_PROBLEM TO SOLVE_. Please copy the lines below exactly, from the first one through the line showing "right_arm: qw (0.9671".

_RECORDS SUPPLIED_.
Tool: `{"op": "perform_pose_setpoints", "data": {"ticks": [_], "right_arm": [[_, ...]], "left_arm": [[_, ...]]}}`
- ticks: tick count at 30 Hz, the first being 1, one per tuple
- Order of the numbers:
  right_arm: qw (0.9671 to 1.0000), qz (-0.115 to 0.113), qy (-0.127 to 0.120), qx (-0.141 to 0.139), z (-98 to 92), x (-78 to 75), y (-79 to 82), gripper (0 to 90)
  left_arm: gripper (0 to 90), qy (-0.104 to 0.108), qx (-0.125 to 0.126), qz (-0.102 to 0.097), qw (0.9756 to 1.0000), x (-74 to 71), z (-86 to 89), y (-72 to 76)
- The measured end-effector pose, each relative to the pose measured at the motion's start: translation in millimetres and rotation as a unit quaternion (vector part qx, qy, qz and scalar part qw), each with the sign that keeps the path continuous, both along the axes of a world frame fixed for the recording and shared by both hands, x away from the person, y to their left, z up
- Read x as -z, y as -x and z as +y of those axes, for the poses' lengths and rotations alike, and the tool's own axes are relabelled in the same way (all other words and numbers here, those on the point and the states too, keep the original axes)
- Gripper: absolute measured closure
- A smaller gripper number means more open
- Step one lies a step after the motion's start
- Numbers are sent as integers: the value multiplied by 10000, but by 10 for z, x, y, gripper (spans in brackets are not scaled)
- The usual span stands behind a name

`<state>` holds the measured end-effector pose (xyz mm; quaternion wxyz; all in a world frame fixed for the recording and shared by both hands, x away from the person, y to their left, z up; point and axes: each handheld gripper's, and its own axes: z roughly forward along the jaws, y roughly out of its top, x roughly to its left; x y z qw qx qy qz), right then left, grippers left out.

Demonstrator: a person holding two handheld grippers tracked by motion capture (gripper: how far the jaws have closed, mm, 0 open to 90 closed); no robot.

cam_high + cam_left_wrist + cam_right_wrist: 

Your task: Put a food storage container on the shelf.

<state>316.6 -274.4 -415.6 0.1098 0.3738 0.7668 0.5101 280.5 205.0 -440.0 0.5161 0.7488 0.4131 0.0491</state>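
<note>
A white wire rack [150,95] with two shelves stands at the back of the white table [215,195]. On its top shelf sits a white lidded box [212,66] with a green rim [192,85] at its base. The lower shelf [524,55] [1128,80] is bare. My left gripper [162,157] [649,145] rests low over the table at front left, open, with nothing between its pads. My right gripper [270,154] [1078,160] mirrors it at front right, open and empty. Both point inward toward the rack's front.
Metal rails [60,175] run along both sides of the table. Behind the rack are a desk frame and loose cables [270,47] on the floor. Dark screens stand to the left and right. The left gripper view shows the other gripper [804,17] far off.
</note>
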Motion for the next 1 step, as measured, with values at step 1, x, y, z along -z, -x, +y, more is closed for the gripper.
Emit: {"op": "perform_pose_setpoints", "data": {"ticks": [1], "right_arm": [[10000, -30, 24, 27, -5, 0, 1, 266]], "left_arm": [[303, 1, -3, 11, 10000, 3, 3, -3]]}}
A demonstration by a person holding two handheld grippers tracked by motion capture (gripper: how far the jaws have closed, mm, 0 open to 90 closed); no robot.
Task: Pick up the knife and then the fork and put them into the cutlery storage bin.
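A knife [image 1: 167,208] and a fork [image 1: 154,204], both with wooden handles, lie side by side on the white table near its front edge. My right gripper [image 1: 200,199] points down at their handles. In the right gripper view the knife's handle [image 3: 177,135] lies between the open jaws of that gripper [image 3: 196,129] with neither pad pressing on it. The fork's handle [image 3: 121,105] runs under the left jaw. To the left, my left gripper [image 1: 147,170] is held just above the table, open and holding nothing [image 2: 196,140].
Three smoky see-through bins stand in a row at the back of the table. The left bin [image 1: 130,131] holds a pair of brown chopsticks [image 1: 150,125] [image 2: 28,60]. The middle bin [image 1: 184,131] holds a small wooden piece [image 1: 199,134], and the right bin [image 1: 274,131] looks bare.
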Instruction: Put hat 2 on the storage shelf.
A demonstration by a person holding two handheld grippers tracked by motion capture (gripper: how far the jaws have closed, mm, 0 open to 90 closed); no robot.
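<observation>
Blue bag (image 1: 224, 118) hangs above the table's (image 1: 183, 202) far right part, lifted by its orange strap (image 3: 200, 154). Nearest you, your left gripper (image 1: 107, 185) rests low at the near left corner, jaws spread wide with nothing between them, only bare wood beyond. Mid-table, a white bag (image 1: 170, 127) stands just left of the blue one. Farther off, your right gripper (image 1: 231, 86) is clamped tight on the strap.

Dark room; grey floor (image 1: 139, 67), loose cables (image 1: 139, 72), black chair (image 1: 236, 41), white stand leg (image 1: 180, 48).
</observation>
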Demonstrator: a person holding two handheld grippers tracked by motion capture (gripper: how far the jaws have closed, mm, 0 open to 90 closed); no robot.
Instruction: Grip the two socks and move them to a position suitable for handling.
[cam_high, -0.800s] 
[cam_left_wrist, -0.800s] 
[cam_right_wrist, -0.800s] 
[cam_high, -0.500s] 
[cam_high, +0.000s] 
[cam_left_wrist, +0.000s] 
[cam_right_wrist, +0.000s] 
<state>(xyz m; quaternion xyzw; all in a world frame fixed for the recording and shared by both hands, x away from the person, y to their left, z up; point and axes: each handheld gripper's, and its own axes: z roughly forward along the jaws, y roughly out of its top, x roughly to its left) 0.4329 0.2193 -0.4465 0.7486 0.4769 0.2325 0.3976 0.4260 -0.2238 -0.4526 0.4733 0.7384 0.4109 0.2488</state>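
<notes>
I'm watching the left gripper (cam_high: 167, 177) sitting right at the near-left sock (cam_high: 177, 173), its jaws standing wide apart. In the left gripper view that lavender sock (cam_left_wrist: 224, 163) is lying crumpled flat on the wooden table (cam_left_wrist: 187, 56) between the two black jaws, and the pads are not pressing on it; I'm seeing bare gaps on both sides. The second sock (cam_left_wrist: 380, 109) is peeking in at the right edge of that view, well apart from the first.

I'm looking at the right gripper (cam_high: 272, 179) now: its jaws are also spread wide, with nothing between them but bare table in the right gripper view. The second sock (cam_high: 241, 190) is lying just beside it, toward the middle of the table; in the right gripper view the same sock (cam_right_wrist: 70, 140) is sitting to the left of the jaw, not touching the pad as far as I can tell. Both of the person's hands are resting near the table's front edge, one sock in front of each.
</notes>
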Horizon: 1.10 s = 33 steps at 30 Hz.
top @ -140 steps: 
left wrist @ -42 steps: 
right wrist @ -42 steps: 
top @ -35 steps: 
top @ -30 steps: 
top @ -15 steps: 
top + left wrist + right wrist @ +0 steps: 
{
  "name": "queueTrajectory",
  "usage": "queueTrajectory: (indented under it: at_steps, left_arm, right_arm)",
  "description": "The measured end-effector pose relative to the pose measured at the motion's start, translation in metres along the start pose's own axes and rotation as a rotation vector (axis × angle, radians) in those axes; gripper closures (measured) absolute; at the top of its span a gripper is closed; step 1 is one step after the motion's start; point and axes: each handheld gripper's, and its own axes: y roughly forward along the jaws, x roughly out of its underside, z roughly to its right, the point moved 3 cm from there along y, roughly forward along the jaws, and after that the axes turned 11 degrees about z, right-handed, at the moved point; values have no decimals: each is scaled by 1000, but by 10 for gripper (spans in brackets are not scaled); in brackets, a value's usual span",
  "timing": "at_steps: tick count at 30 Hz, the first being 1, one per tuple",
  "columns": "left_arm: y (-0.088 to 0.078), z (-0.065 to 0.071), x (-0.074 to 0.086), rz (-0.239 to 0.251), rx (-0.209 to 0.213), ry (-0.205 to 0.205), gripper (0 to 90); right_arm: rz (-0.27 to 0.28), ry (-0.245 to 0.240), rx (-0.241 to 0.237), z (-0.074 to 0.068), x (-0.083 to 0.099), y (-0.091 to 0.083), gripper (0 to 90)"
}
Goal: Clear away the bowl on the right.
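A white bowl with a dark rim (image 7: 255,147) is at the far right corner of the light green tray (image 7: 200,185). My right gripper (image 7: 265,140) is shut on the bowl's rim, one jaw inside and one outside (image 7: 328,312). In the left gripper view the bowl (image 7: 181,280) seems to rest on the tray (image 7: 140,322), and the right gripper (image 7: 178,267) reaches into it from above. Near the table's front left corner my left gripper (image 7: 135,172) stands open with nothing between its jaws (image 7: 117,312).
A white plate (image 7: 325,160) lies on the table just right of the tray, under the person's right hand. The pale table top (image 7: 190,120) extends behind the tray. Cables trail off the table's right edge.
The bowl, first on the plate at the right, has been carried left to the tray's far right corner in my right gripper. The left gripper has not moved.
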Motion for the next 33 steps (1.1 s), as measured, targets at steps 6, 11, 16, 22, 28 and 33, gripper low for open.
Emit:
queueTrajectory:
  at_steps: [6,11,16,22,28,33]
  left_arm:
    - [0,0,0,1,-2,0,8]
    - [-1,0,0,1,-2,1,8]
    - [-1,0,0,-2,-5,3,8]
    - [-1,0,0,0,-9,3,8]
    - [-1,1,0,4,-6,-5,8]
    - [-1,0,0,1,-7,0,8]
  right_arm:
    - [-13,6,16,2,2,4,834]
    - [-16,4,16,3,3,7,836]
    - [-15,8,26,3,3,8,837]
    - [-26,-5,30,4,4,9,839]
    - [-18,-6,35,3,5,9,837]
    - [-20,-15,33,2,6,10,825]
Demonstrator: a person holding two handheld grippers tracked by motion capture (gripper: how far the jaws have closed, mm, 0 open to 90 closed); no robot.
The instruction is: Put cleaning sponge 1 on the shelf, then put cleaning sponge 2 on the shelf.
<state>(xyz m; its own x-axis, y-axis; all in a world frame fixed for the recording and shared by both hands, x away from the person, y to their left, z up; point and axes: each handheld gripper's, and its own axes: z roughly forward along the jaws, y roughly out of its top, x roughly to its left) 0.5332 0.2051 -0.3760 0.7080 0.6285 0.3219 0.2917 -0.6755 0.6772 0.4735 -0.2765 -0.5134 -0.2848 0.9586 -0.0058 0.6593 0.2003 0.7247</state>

_EXERCISE RESULT_.
Tool: `{"op": "perform_pose_setpoints", "data": {"ticks": [_], "right_arm": [[_, ...]], "left_arm": [[_, ...]]}}`
- ticks: tick count at 30 Hz, the first being 1, one per tuple
- Order of the numbers:
  right_arm: qw (0.9671 to 1.0000), qz (-0.115 to 0.113), qy (-0.127 to 0.120), qx (-0.141 to 0.139), z (-98 to 92), x (-78 to 75), y (-79 to 82), gripper (0 to 90)

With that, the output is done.